Rating: Summary: Slaughter of Innocents Review: I read FOG many years ago and bought another copy recently to reread it. The story has stuck with me through the years. The encounter of the alien with the President just floored me when I read it the first time: "Do you [aliens] believe in a God?" "We believe in punishment." How Old Testament can you get? There are superior powers in the universe -- a chosen race? -- who have judged us wanting and are here to wipe the slate clean to further evolution of more promising worlds. Or are they? One wonders just whose side the Planet-eaters and the Benefactors are on. Perhaps they are on the same side and just want to step up the evolutionary pressure on our species. Perhaps they are waging a war between themselves by proxy. Or perhaps, like Saberhagens Bizerkers, the Planet-eaters just want to eliminate all biologic life in order to advance robot evolution. Or perhaps, there is an advanced civilization out there that wants to terminate all competing species and have the galaxy all to itself. The book gives us the counter argument to SETI that maybe the universe is a hostile place and like the a child in the woods, we better shut up or we will be eaten by wolves. Perhaps, as Arthur C. Clarke has said, the best proof that there are extraterrestrial intelligences in the universe is that everybody is silent. FOG is a paen to our mother Earth and a first contact scenario gone horribly wrong. We should not be so naive as to think evolution does not apply to extraterrestrials. Competition for dominance, territory, reproduction, and scarce resources will always come to play where we ever find life. Anyone who reads it will realise how precious our planet is and Bear lovingly depicts Earth's beauty through out the book. To watch the destruction of our planet some of the characters choose Yosemite valley (my choice too) and others are forced to watch from space as The Law (Old Testament again?) requires our species to witness the Crime. "Don't it always seem to go that you don't know what you have lost til its gone." Read FOG and you will look homeward rather than spaceward to cultivate your garden.

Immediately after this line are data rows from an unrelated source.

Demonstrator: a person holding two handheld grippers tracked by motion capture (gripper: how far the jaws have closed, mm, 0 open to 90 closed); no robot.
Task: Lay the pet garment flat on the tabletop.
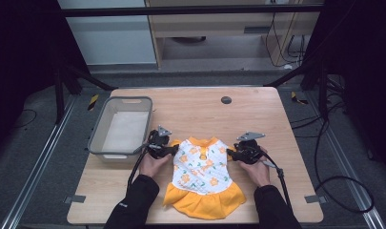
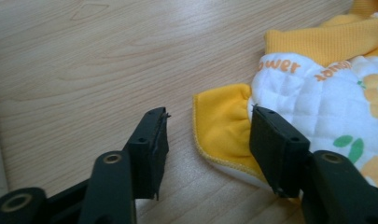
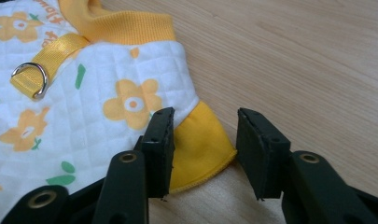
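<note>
Small white quilted dress (image 1: 200, 171) with orange flowers, yellow collar and yellow skirt hem lies flat on the wooden table (image 1: 257, 114), near the person's edge, collar toward the far side.

Left tool (image 1: 174, 150) at the dress's left sleeve. In the left gripper view the jaws stand apart, low over the table; the yellow left sleeve (image 2: 221, 123) lies between them, one jaw over the dress's edge, the other over bare wood. Pads not pressing on cloth. Nothing held.

Right tool (image 1: 231, 153) at the opposite sleeve. In the right gripper view the jaws are partly open, straddling the yellow right sleeve (image 3: 200, 144); no grip.

Metal D-ring (image 3: 30, 79) on a yellow strap on the dress's back.

Grey plastic bin (image 1: 97, 136) at table's left, well apart from the dress.
</note>
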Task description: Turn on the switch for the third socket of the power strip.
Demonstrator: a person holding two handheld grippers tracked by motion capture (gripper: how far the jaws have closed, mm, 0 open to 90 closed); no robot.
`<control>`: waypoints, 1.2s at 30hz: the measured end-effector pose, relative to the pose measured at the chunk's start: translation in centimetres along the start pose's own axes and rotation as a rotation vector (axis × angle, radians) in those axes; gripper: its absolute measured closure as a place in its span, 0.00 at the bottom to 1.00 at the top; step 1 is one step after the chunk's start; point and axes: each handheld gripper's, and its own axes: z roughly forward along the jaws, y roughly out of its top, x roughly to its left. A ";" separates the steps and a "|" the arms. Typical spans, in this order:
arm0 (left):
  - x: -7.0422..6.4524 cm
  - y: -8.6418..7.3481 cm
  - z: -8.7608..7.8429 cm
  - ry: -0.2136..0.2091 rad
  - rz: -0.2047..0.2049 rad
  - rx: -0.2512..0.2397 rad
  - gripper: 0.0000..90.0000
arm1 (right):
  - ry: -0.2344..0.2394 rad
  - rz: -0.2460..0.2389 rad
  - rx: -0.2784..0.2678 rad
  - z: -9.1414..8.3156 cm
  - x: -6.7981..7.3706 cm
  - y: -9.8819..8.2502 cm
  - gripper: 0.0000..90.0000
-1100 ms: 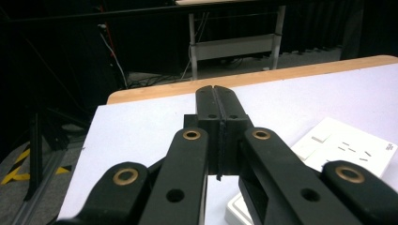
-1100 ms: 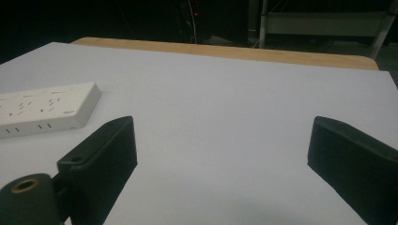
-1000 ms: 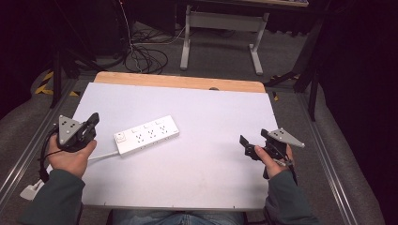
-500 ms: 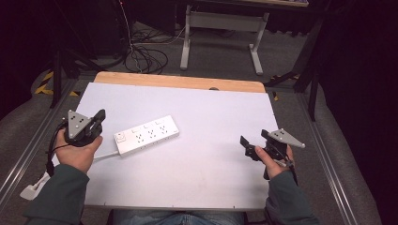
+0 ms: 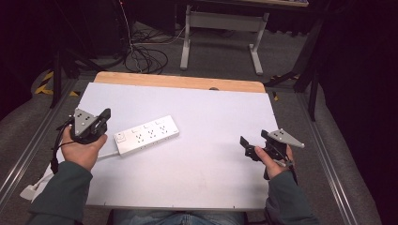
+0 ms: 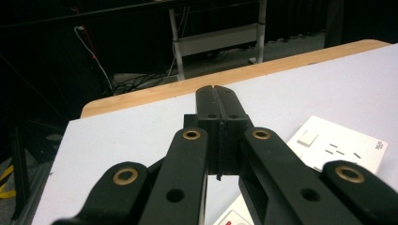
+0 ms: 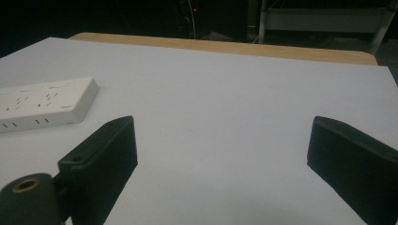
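On the white worktop [image 5: 202,154] a white power strip [image 5: 148,135] lies flat at a slant, left of the middle, its switch end toward the person and its cord running off past the left edge. Just beside that end, the left tongs [image 5: 104,115] are held in the person's left hand [image 5: 80,150], touching nothing; the left gripper view shows their jaws pressed together with nothing between them, and the strip's switch end [image 6: 335,147] lies to their right. At the right side of the worktop, well apart from the strip, the right tongs [image 5: 253,143] are held in the right hand [image 5: 274,161]. Their jaws stand wide apart and empty above the bare surface, with the far end of the strip [image 7: 44,105] off to their left.
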 end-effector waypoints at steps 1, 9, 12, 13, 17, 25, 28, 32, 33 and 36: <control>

Rating: Summary: A different look at first contact Review: This book gives readers a whole new out look on what first contact might be like. It strays away from the typical "Take me to your leader" and adds a twist of inconsistent stories and a suspenseful plot keeping the reader intrigued. Up to the end, it is uncertain what will occur. The use of dialogue adds realness to the book and traps the reader inside the story. This book was unpredictable and presented a view on what first contact might REALLY be like.
Rating: Summary: One of the best SF novels I have read Review: I have read quite a few Stephen King, or other, horror novels. I yawned my way through them. This novel, about the impending destruction of the Earth in an alien invasion, gave me NIGHTMARES. It seemed more real than any other novel I've read in years. This story seems so real, and is so fast paced, I read it in a matter of hours over only two days. It terrified me in a way no other book ever has. Greg Bear wrote perhaps the best alien-invasion novel ever. And I wouldn't say the ending is dues ex machina. Yes, the cavalry comes -- but to what effect? I don't want to spoil the end, but suffice to say, Bear doesn't wimp out at any point, and pulls few punches... if any. Get it. Get up early some morning and read it in one day. Then, know what a true horror story is.